Azzurre verso Göteborg: Italia già al lavoro per la qualificazione mondiale
Azzurre concentrate: Tirrenia come quartier generale verso la sfida di Göteborg
Nonostante l'euforia ancora nell'aria dopo il convincente successo ottenuto contro la Serbia al campo di Pisa, la Nazionale femminile italiana non si concede pause. Le ragazze del commissario tecnico sono già tornate al lavoro nel centro federale di Tirrenia, consapevoli che il momento più delicato deve ancora arrivare. Martedì sera, a Göteborg, andrà in scena l'ultimo atto delle qualificazioni mondiali: appuntamento alle ore 19:00, con la partita trasmessa in diretta su Rai 2 per tutti i tifosi italiani.

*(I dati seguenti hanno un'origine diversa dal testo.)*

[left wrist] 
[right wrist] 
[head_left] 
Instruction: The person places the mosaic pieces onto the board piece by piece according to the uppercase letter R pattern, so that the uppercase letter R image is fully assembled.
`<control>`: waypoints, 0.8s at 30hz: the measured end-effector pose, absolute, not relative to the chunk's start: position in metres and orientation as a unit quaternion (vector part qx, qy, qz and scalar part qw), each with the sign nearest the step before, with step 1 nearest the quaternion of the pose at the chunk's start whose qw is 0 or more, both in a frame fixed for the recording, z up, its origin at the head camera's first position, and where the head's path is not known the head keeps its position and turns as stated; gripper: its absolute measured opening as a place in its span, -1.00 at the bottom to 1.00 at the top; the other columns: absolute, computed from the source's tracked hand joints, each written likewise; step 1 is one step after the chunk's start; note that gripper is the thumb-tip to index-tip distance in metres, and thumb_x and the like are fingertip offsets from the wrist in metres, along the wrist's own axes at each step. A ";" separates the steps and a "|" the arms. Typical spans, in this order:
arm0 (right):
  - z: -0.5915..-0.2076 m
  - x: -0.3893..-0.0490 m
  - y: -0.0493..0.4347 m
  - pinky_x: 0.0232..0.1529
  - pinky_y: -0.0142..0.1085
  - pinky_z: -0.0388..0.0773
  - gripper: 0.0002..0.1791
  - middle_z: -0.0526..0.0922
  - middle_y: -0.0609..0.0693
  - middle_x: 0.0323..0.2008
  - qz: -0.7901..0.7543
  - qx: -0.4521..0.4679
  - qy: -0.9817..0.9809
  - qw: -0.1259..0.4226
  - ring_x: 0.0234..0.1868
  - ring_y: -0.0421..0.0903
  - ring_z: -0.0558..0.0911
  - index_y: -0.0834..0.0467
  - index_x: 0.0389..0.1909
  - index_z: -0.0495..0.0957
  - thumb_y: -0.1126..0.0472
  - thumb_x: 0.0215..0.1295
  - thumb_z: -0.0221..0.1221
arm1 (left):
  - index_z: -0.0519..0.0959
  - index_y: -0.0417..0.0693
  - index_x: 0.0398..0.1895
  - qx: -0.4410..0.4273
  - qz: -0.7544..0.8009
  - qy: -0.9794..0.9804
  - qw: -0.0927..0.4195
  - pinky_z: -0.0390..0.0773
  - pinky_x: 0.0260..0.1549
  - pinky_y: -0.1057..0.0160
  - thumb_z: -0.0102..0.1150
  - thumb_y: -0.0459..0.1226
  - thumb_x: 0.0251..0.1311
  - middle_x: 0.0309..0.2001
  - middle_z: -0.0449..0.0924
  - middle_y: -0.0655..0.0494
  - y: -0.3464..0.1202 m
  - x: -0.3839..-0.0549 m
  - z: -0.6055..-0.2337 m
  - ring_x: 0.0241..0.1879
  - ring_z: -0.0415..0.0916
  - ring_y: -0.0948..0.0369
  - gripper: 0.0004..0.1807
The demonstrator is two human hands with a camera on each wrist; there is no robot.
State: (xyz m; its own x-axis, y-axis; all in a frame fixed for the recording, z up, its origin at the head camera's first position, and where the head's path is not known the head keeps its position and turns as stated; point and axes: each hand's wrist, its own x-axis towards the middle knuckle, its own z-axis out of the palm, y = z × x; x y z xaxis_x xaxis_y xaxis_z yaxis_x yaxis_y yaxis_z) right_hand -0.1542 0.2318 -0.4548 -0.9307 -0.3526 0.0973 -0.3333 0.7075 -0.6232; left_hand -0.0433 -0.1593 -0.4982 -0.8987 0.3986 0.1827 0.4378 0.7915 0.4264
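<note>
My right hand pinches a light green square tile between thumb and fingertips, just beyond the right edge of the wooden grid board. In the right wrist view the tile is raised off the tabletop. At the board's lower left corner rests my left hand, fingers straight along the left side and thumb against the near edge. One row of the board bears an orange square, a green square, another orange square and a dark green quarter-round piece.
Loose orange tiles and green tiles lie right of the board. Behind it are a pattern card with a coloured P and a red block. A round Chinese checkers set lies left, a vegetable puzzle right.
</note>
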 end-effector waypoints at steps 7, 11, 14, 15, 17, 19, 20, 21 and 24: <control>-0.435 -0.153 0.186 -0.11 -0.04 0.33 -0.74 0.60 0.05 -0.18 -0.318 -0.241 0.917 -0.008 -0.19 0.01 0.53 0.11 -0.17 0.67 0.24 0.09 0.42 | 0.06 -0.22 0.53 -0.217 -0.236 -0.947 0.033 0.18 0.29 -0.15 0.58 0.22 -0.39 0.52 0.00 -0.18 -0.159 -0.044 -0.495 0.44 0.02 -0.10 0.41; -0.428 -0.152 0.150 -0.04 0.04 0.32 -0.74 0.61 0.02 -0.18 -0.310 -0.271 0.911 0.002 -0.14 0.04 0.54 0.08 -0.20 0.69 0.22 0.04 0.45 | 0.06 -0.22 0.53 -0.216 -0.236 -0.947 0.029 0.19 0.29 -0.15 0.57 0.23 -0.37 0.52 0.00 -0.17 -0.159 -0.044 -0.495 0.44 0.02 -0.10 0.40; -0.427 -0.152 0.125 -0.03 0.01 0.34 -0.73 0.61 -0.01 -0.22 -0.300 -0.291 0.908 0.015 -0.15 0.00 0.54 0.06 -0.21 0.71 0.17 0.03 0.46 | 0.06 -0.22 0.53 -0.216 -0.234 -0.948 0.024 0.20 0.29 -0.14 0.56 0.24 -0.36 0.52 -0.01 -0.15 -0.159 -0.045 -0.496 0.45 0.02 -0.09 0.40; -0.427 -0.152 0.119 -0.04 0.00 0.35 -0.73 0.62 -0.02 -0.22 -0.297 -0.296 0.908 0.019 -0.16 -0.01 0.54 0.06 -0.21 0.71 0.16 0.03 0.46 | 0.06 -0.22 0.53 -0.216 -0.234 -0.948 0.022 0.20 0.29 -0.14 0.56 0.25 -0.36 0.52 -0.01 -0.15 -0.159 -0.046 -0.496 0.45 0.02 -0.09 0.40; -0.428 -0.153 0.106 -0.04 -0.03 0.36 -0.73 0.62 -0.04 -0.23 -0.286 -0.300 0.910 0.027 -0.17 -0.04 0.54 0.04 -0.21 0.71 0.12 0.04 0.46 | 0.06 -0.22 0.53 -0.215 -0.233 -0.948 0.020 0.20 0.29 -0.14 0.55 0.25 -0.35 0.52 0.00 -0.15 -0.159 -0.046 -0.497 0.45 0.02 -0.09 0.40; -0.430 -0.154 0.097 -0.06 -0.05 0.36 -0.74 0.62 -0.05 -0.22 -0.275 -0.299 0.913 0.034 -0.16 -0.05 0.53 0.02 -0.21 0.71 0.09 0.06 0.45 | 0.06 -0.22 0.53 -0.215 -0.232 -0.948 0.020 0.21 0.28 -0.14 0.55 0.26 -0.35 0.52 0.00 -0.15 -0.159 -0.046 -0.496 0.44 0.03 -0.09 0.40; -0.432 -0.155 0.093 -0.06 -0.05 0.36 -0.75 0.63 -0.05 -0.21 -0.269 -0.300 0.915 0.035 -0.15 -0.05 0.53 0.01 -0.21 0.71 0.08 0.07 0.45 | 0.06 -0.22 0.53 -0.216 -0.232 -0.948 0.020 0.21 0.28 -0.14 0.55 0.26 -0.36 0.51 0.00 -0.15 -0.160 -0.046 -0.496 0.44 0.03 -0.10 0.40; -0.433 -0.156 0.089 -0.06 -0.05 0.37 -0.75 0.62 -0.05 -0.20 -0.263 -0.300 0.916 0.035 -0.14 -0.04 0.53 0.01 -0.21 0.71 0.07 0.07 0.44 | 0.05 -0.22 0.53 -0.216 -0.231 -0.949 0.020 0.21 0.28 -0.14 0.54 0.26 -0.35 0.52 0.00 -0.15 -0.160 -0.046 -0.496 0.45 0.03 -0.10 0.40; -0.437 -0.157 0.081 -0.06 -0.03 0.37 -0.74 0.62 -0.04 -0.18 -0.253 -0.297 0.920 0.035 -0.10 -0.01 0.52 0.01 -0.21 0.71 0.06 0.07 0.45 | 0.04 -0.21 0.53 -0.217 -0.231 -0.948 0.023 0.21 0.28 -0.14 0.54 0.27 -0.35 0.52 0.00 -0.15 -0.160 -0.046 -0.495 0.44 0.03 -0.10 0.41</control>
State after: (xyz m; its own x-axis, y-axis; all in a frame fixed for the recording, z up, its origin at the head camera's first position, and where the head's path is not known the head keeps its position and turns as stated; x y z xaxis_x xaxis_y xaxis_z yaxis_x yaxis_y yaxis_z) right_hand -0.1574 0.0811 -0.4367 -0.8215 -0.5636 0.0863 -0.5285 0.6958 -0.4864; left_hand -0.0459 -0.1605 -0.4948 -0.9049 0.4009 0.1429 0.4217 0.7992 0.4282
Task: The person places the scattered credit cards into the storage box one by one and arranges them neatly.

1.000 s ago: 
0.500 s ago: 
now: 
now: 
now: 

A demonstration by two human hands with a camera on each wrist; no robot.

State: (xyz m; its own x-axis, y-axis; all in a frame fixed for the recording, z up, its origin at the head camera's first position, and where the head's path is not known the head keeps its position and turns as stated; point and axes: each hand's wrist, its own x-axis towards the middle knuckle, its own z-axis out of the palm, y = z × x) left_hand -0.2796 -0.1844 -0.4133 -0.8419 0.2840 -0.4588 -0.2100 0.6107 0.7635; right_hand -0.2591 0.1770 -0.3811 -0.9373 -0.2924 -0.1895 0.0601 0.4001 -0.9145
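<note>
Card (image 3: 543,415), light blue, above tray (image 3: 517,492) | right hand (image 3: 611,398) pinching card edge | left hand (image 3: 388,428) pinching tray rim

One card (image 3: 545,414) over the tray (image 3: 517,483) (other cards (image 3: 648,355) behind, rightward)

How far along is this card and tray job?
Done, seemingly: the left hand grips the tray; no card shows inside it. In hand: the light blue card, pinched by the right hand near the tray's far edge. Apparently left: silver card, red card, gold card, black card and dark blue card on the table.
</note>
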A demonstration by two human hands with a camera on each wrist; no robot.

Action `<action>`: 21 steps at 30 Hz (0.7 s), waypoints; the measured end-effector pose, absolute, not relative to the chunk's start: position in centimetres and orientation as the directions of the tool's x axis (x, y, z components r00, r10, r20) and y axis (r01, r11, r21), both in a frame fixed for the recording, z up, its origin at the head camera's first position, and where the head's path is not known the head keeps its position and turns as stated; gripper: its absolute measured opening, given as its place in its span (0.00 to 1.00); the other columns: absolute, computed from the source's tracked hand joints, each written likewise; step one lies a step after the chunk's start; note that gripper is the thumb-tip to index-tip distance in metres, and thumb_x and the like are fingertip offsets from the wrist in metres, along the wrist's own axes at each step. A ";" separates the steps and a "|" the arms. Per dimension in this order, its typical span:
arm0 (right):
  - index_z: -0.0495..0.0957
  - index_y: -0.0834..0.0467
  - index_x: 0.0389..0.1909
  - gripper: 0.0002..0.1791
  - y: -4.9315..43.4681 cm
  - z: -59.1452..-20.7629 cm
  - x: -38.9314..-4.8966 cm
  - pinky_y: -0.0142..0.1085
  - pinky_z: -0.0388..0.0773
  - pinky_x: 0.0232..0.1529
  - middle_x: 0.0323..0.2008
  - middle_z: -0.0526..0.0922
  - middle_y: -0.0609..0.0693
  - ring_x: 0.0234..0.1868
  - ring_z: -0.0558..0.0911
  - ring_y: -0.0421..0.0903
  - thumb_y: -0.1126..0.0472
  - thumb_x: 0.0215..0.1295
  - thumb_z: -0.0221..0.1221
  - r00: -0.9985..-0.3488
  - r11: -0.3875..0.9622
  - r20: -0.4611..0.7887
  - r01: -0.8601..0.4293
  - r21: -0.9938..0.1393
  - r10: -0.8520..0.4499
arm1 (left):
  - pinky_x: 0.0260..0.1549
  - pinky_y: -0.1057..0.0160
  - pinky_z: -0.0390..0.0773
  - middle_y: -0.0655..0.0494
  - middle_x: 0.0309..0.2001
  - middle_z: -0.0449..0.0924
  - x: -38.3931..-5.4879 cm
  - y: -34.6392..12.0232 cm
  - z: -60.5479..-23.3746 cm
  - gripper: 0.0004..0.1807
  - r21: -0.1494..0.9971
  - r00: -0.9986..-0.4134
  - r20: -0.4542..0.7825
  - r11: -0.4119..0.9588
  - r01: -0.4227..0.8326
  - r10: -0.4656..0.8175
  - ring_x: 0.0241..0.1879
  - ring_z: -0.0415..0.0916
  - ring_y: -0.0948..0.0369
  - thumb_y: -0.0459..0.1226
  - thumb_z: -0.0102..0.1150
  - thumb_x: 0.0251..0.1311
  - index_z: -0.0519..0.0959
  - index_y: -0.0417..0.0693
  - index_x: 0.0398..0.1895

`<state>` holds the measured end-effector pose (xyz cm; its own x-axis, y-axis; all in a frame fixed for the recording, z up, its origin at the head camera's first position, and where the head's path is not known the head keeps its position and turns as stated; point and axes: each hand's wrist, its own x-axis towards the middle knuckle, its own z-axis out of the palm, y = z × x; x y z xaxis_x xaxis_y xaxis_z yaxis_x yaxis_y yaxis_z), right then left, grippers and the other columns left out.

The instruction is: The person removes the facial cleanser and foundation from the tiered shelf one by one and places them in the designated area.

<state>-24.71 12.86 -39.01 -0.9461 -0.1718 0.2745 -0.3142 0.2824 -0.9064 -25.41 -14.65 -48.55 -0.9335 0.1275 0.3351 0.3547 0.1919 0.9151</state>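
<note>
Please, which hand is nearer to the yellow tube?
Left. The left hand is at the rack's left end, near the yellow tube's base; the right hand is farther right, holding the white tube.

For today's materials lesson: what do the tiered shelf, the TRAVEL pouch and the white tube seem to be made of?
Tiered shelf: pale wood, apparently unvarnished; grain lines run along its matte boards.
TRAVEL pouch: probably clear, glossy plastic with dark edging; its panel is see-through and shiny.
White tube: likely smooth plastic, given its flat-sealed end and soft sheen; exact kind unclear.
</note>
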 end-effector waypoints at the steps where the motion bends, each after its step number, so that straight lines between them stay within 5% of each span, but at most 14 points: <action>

Il contesto: cosa c'è in palio nell'ultima giornata
La vittoria sulla Serbia ha certamente dato morale e punti preziosi al gruppo azzurro, ma il percorso verso il Mondiale non è ancora matematicamente definito. Ogni punto conquistato in questa fase finale può risultare determinante per la classifica del girone e, soprattutto, per accedere direttamente alla fase finale o dover passare per i playoff. La trasferta svedese rappresenta uno degli esami più duri del cammino: la Svezia è da anni una delle realtà più solide del calcio femminile europeo, capace di mettere in difficoltà qualsiasi avversaria sul proprio terreno. Giocare a Göteborg, davanti al pubblico di casa scandinavo, aggiunge ulteriore pressione a una sfida già di per sé complicatissima.

Analisi tattica: come le Azzurre possono fare la differenza
Il successo contro la Serbia ha dimostrato che la Nazionale femminile sa essere letale quando riesce a mantenere compattezza difensiva e verticalità nella manovra offensiva. Contro la Svezia, però, servirà qualcosa in più: le avversarie prediligono un gioco fisico, intenso, con pressing alto e transizioni rapide. Le Azzurre dovranno essere brave a non farsi schiacciare nella propria metà campo, sfruttando la qualità tecnica delle giocatrici più creative per innescare le punte in profondità. Fondamentale sarà anche la gestione dei duelli aerei e delle palle inattive, storicamente un punto di forza delle squadre nordiche. Il lavoro tattico di questi giorni a Tirrenia servirà proprio a mettere a punto i dettagli che, a questo livello, fanno la differenza tra vittoria e sconfitta.
Non è un caso che molte protagoniste di questa Nazionale femminile militino in club di alto livello della Serie A femminile italiana, dove la competizione quotidiana con le migliori calciatrici del paese le ha forgiate mentalmente e tecnicamente. La crescita del movimento calcistico femminile in Italia, trainata anche dai grandi club come Inter e Milan che hanno investito con decisione nelle rispettive sezioni femminili, si riflette ora nella qualità complessiva della rosa a disposizione del commissario tecnico.
L'Opinione di Lombardia Calcio
Questa trasferta a Göteborg è molto più di una semplice partita di qualificazione: rappresenta un banco di prova per misurare la maturità di un gruppo che negli ultimi anni ha compiuto passi da gigante. Il rischio più grande, in questi casi, non è l'avversario sul campo ma la gestione emotiva del momento. Dopo una vittoria netta come quella contro la Serbia, il pericolo di un calo di tensione è reale e insidioso. La scelta di tornare subito al lavoro a Tirrenia, senza concedersi distrazioni, è il segnale più rassicurante: questa squadra ha fame, ha carattere e sa che il lavoro non è finito. Noi di Lombardia Calcio crediamo che le Azzurre possano sorprendere anche a Göteborg, a patto di scendere in campo con la stessa determinazione e lucidità tattica mostrata nelle ultime uscite.
Conclusione: martedì sera tutti davanti alla tv
L'appuntamento è fissato: martedì alle ore 19:00, la Nazionale femminile italiana scenderà in campo a Göteborg per chiudere nel migliore dei modi il proprio cammino nelle qualificazioni mondiali. Sintonizzatevi su Rai 2 e sostenete le Azzurre in quello che potrebbe essere un momento storico per il calcio femminile italiano. La strada verso il Mondiale passa da qui.